» **WHAT THE TASK ASKS**:
Transcribe exactly everything in the data below from the line containing "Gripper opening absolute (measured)" down to the line containing "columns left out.", both lines included and nothing further.

» **INPUT DATA**:
..............................

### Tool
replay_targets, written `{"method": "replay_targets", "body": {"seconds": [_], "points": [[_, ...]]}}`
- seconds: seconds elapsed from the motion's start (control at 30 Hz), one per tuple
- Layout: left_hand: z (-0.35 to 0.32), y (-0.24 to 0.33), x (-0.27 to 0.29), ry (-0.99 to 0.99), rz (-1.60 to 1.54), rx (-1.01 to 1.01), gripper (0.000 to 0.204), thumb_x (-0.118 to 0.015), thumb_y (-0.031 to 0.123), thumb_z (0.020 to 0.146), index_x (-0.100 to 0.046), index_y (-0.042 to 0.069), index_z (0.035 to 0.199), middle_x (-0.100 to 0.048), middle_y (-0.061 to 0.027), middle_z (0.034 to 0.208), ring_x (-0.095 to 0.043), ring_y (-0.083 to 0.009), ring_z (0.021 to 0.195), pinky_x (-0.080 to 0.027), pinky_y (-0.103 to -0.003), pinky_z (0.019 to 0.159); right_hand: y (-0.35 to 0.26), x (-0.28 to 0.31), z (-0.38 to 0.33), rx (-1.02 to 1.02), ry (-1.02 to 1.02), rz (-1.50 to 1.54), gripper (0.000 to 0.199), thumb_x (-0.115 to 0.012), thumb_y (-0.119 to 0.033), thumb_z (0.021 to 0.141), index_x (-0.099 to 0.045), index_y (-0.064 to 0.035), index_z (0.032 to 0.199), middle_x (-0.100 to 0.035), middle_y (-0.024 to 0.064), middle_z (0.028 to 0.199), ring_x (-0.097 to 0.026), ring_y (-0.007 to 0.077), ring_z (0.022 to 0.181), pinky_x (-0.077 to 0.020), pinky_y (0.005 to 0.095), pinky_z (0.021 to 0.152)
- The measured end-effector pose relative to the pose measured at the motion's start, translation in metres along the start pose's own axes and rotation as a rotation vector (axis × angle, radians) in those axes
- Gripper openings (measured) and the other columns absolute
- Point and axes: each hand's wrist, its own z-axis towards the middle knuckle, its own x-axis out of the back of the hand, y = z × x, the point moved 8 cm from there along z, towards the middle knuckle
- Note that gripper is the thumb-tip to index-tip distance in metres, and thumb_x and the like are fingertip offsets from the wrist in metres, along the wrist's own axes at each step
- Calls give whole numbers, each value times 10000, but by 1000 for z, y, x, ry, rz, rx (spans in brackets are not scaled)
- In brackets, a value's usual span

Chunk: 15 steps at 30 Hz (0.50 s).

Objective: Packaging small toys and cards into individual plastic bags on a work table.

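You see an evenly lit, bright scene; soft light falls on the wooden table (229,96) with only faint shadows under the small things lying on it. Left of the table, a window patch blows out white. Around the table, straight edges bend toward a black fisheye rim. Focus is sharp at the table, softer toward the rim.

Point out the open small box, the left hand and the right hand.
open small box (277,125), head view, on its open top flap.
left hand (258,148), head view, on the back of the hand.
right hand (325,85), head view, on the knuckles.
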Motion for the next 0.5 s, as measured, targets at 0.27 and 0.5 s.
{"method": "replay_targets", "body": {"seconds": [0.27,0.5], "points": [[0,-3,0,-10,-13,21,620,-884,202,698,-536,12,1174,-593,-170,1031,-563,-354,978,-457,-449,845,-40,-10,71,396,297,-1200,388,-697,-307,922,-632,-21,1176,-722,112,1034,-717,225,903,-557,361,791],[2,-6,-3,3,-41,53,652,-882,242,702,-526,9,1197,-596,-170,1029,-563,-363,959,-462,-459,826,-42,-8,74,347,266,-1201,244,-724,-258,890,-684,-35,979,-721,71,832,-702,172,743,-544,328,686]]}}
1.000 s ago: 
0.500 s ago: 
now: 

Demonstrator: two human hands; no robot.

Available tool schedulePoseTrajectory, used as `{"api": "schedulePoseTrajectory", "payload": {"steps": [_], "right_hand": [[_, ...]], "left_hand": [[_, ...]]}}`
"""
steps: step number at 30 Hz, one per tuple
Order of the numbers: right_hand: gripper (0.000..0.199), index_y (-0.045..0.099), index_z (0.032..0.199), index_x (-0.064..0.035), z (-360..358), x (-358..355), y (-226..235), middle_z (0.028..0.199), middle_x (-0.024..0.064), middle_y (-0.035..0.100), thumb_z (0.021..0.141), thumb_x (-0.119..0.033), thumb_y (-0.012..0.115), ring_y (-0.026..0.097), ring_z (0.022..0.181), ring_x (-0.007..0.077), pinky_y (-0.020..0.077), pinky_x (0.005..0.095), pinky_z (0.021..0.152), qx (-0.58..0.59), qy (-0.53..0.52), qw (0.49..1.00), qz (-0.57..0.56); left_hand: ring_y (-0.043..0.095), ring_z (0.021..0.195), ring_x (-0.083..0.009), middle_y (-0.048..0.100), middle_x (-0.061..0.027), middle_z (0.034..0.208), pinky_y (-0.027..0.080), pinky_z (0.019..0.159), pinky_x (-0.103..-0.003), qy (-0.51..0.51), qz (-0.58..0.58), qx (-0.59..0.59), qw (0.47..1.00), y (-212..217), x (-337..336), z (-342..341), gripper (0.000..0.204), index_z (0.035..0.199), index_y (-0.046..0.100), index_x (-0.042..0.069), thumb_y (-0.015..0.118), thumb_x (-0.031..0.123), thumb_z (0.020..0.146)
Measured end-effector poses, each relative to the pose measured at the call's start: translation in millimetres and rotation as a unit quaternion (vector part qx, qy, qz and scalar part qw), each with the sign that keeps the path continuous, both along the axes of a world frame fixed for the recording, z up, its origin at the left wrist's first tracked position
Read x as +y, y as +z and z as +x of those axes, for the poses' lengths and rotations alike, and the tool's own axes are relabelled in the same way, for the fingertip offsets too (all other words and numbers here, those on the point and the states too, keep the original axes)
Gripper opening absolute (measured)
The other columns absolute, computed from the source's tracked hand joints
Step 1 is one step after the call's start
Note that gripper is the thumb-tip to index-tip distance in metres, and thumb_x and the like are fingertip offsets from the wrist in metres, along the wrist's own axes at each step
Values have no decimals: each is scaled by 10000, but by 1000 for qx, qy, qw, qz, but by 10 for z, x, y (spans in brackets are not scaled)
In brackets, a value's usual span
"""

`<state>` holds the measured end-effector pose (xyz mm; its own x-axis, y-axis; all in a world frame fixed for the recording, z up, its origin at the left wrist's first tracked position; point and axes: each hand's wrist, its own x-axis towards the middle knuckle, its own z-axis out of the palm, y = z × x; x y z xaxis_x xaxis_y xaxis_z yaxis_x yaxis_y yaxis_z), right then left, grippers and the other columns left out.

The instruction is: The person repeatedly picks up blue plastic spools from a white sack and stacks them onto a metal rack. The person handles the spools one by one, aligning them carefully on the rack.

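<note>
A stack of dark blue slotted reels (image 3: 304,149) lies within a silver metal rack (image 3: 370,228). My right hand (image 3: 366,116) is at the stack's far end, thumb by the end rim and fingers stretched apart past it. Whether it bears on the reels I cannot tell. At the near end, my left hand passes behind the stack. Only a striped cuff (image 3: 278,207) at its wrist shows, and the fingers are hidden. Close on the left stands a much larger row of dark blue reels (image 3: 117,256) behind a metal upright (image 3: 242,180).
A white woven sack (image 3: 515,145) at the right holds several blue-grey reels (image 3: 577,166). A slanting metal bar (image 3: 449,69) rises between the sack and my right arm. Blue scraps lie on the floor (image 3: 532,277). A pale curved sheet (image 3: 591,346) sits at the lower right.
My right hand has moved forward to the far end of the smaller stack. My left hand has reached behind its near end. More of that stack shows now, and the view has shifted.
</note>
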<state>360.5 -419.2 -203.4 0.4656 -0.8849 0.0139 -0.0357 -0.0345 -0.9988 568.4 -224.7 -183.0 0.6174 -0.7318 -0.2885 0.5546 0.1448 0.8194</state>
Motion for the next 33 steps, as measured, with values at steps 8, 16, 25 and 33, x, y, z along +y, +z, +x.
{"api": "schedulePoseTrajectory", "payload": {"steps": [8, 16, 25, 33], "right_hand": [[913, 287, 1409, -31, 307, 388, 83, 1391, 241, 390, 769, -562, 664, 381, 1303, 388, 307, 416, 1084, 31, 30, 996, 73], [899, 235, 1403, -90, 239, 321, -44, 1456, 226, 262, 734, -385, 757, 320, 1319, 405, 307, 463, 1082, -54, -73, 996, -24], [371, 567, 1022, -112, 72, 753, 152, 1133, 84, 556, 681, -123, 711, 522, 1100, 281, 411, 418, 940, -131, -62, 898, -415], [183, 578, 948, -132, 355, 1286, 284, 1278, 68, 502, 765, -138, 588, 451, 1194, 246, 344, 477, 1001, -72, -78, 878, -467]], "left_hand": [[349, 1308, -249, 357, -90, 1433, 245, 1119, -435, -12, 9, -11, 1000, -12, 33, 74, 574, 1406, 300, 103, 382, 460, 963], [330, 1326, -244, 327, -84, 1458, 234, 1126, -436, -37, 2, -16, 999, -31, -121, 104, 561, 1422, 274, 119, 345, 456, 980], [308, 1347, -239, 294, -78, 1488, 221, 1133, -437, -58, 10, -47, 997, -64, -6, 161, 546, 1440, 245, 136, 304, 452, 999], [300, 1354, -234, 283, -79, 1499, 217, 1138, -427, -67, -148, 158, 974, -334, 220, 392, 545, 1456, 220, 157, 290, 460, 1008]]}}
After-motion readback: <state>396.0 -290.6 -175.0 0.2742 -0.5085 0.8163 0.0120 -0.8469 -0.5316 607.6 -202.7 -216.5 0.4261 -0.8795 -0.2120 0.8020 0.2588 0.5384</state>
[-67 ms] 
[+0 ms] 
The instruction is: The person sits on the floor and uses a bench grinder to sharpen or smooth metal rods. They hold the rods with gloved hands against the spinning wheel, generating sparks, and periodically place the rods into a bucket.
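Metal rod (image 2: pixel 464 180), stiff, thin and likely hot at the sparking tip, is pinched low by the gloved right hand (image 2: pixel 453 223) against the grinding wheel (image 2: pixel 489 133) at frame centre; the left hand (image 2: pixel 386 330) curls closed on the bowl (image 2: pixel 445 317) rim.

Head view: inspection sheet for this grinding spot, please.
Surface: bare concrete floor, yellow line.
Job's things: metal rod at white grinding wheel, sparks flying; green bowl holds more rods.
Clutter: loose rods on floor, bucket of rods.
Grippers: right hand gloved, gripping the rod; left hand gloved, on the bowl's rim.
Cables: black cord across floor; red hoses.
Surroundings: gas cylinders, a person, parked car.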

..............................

» **RESULT OF THIS TASK**:
Gripper opening absolute (measured)
The other columns absolute, computed from the source's tracked hand joints
Step 1 is one step after the call's start
Note that gripper is the thumb-tip to index-tip distance in metres, and thumb_x and the like are fingertip offsets from the wrist in metres, along the wrist's own axes at each step
Values have no decimals: each is scaled by 10000, but by 1000 for qx, qy, qw, qz, but by 10 for z, x, y (spans in brackets are not scaled)
In brackets, a value's usual span
"""

`<state>` holds the measured end-effector pose (xyz mm; its own x-axis, y-axis; all in a world frame fixed for the recording, z up, its origin at the left wrist's first tracked position; point and axes: each hand's wrist, its own x-axis towards the middle knuckle, its own z-axis out of the palm, y = z × x; x y z xaxis_x xaxis_y xaxis_z yaxis_x yaxis_y yaxis_z), right then left, grippers and the other columns left out.

Nothing further remains in the output.